Evelyne Bloch-Dano s’attache, en bonne pédagogue, à tordre le cou à quelques idées reçues. D’abord, ce questionnaire était deux. L’un, le plus connu, les "Confessions", a été rempli par Marcel Proust en 1887, au Havre. Il avait 16 ans. L’autre, "Les confidences de salon", sans doute en 1894. Ensuite, Proust n’en est pas l’inventeur, mais simplement l’un des "scripteurs", parmi une quarantaine d’autres, principalement des jeunes filles en ce qui concerne les "Confessions", avec ses questions en anglais. On était entre soi, jeunes gens cultivés de familles bourgeoises qui se connaissaient et se recevaient, se fréquentaient. D’ailleurs, le premier album, celui des années 1880, appartenait à Antoinette Faure, la fille cadette de Félix, armateur, négociant puis homme politique havrais d’adoption, qui sera élu président de la République en 1895. Et mourra à l’Elysée, dans les scabreuses circonstances que l’on sait.

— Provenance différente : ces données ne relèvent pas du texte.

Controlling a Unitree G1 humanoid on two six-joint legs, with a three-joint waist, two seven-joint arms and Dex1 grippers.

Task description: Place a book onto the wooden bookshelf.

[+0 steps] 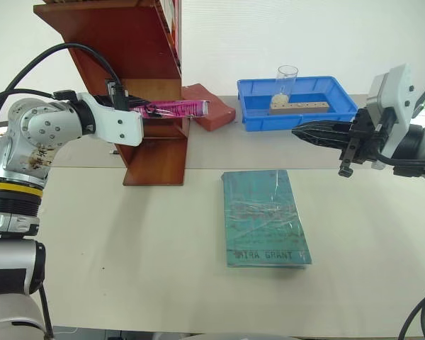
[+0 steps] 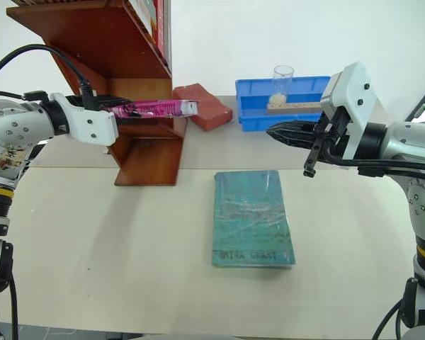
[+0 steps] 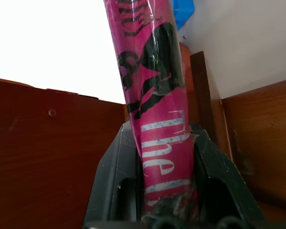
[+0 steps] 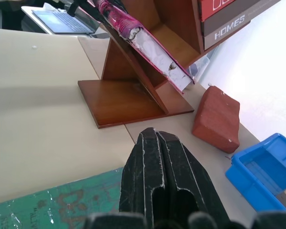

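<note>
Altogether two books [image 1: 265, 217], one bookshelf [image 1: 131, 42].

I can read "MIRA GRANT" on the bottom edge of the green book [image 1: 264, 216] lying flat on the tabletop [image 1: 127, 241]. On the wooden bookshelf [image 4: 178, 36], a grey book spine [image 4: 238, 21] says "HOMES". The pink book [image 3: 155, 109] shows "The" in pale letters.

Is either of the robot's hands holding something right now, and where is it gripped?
The left gripper clamps the pink book by one end, at the bookshelf. The right gripper is shut on nothing.
</note>
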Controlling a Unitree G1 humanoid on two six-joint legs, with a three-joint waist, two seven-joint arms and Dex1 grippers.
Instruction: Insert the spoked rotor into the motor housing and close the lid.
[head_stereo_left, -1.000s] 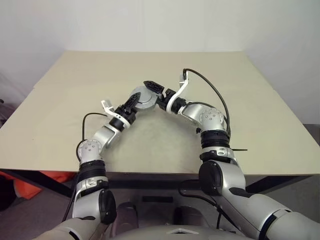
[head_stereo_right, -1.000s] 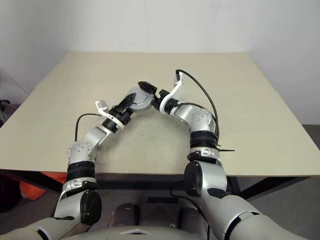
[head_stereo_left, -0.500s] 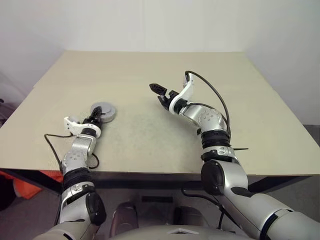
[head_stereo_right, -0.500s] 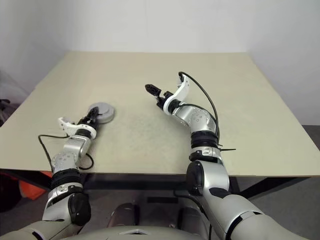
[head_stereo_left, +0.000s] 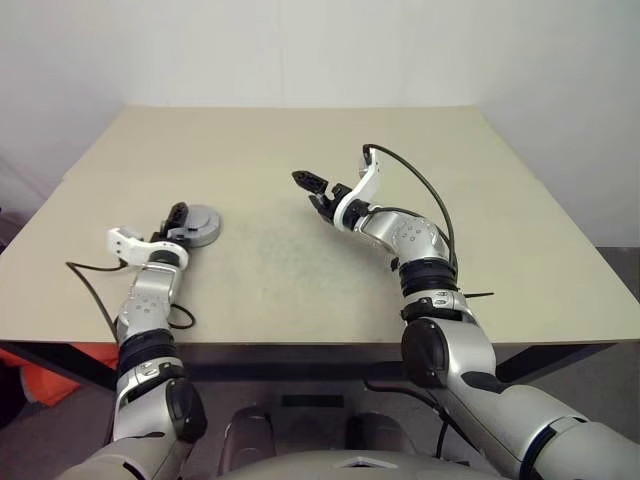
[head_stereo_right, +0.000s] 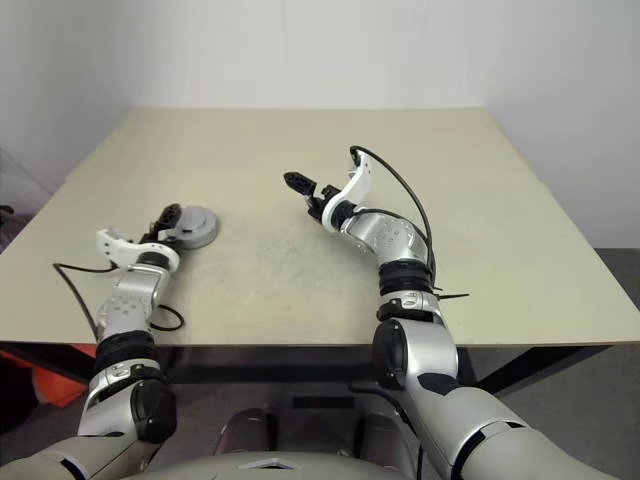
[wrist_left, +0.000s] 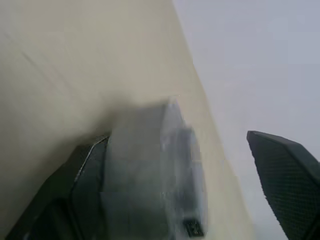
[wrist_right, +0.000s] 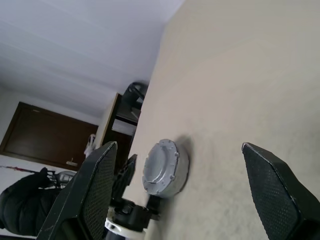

L’enquêtrice a identifié une vingtaine de signataires des "Confessions", où Proust a sans doute puisé des modèles partiels de ses "jeunes filles en fleurs", tous les personnages de la Recherche, ainsi qu’il l’a expliqué lui-même, étant composites. C’est passionnant, tout comme la façon dont elle reconstitue ce qu’était Le Havre au XIXe siècle et au début du XXe.

Quant à Proust et à ses réponses, elles sont bien sûr révélatrices, et différentes de celles des autres garçons de son âge. On y sent sa fragilité, sa peur panique de ne pas être aimé, sa maturité aussi, et cette hypersensibilité "féminine". Son attirance pour les garçons, aussi, déjà, qui remonte à son premier grand amour, Jacques Bizet, le fils du compositeur. Un voyou, et qui ne l’aimait pas. Tout Proust est là, déjà. J.-C. P.